A brief treatment of the United States follows. For full treatment, see MACROPAEDIA: United States of America.

For current history and for statistics on society and economy, see BRITANNICA BOOK OF THE YEAR.

The land.

The continental United States may be divided into five major physiographic regions. They include the Atlantic Coastal Plain and the Appalachian Mountains in the east and the southeast; the Interior Lowlands, covering the nation's vast midsection; and the Western Cordillera and, contained within its branches, the Western Intermontane Plateaus.

The Atlantic Coastal Plain is part of North America's larger eastern- coastal plains, which extend from New England in the United States to Mexico's Yucatán Peninsula. Narrow in the northeastern United States, the plain widens southward, as flooded river valleys such as Chesapeake Bay form major estuaries. Offshore sandbars and barrier beaches stretch intermittently along the length of the eastern seaboard. Turning westward, the plain includes the Florida Peninsula, and the entire Gulf Coast; it extends as much as 500 miles (800 km) inland along the Mississippi River before turning southward into Mexico.
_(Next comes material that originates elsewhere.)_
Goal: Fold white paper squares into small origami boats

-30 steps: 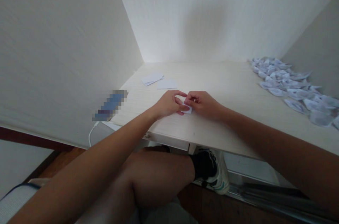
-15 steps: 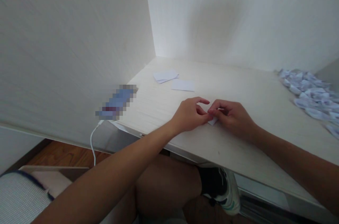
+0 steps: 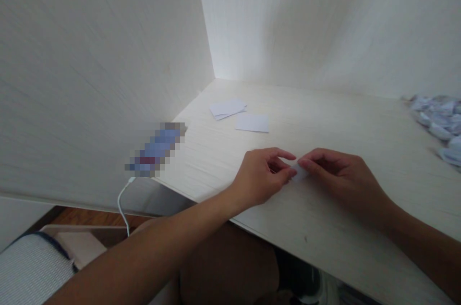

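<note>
A small piece of white paper (image 3: 298,172) is held between my two hands, just above the desk. My left hand (image 3: 262,176) pinches its left side between thumb and fingers, with the index finger stretched out over it. From the right, my right hand (image 3: 342,175) grips the paper's upper edge between thumb and index finger. Part of the paper is hidden behind the fingertips. Beyond my left hand, a single white paper slip (image 3: 252,123) lies flat. Next to it is a small overlapping stack of white slips (image 3: 227,108).
A heap of folded white paper pieces (image 3: 441,120) lies at the desk's right side. A blurred phone (image 3: 156,149) with a white cable (image 3: 120,199) rests at the left edge. White panels (image 3: 306,21) enclose the desk (image 3: 360,117) at the back and left.
The hands have drawn slightly apart, my right hand moving right, so more of the paper shows between them. The view has shifted a little, and the heap sits farther right.
</note>
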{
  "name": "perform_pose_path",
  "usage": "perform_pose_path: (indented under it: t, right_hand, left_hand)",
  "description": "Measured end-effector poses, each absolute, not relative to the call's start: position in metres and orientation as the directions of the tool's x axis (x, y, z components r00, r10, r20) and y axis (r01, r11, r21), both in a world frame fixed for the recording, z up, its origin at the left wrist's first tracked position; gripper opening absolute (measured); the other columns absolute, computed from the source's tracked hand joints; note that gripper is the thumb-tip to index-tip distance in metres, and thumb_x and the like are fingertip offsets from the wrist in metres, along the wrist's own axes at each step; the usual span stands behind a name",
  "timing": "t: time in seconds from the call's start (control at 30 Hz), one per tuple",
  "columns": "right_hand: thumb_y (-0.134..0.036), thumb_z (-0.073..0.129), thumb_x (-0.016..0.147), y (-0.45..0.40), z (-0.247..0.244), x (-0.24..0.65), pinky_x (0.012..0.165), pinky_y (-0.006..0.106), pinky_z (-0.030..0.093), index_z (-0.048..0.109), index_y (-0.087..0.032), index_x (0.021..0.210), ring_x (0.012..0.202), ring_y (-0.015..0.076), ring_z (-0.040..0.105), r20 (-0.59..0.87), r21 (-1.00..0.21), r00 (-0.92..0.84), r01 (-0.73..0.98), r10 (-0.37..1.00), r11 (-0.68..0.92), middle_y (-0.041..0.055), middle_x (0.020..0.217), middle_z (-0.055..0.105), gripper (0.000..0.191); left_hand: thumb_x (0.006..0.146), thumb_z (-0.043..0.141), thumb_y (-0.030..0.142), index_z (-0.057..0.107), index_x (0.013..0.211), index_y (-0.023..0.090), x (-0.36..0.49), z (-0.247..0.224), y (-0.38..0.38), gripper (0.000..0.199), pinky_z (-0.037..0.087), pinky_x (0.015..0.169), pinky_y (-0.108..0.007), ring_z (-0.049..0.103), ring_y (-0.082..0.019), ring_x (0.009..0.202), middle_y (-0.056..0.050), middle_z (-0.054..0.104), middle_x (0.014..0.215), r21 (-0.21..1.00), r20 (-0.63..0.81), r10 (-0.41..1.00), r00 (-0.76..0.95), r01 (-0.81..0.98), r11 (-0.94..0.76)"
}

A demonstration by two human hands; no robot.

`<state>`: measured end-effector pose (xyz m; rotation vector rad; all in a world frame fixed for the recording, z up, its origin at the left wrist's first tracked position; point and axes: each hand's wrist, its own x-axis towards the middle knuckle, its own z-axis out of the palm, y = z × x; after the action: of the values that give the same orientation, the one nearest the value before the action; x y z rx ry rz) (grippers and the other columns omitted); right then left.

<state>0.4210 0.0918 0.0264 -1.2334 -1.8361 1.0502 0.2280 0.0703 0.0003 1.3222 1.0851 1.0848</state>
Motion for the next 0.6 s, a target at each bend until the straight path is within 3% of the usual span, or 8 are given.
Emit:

The Appalachian Mountains, trending from south-southwest to north-northeast for about 1,500 miles (2,400 km), rise abruptly to the west of the coastal plain along the Blue Ridge escarpment from the Piedmont. The latter is a well-drained, rolling landscape, contrasting markedly with the low and often swampy Atlantic Plain. The Appalachians are very old, consisting of the eroded stumps of much greater ranges but today rising to only 6,684 feet (2,037 m), at Mount Mitchell. They generally do not exceed 3,500 feet (1,100 m) in elevation and are almost entirely forested.

The Interior Lowlands and their upland fringes, widest in the north, stretch along the Canadian border from Lake Ontario (the easternmost of the Great Lakes) westward to the Rocky Mountains (roughly 400 miles [650 km] from the Pacific Coast). The region narrows to the south, eventually reaching the Atlantic Plain near the Rio Grande. The Interior Lowlands may be further divided into two major subregions: the eastern and more humid Central Lowland corresponds roughly with the country's "Corn Belt"; the western and drier Great Plains continue northward far into Canada and comprise the continent's major wheat-growing region. The Central Lowland is bounded by the Great Lakes and the Canadian Shield to the north and by the Ohio River and the Ozark Plateau (the westernmost extension of the Appalachian system) to the east and south. The Central Lowland merges into the Great Plains roughly 300 miles (500 km) west of the Mississippi River. The Great Plains, though seemingly flat, actually rise continuously from about 2,000 feet elevation in the east to more than 6,000 feet as they approach the Rocky Mountain front, the easternmost limit of the Western Cordillera.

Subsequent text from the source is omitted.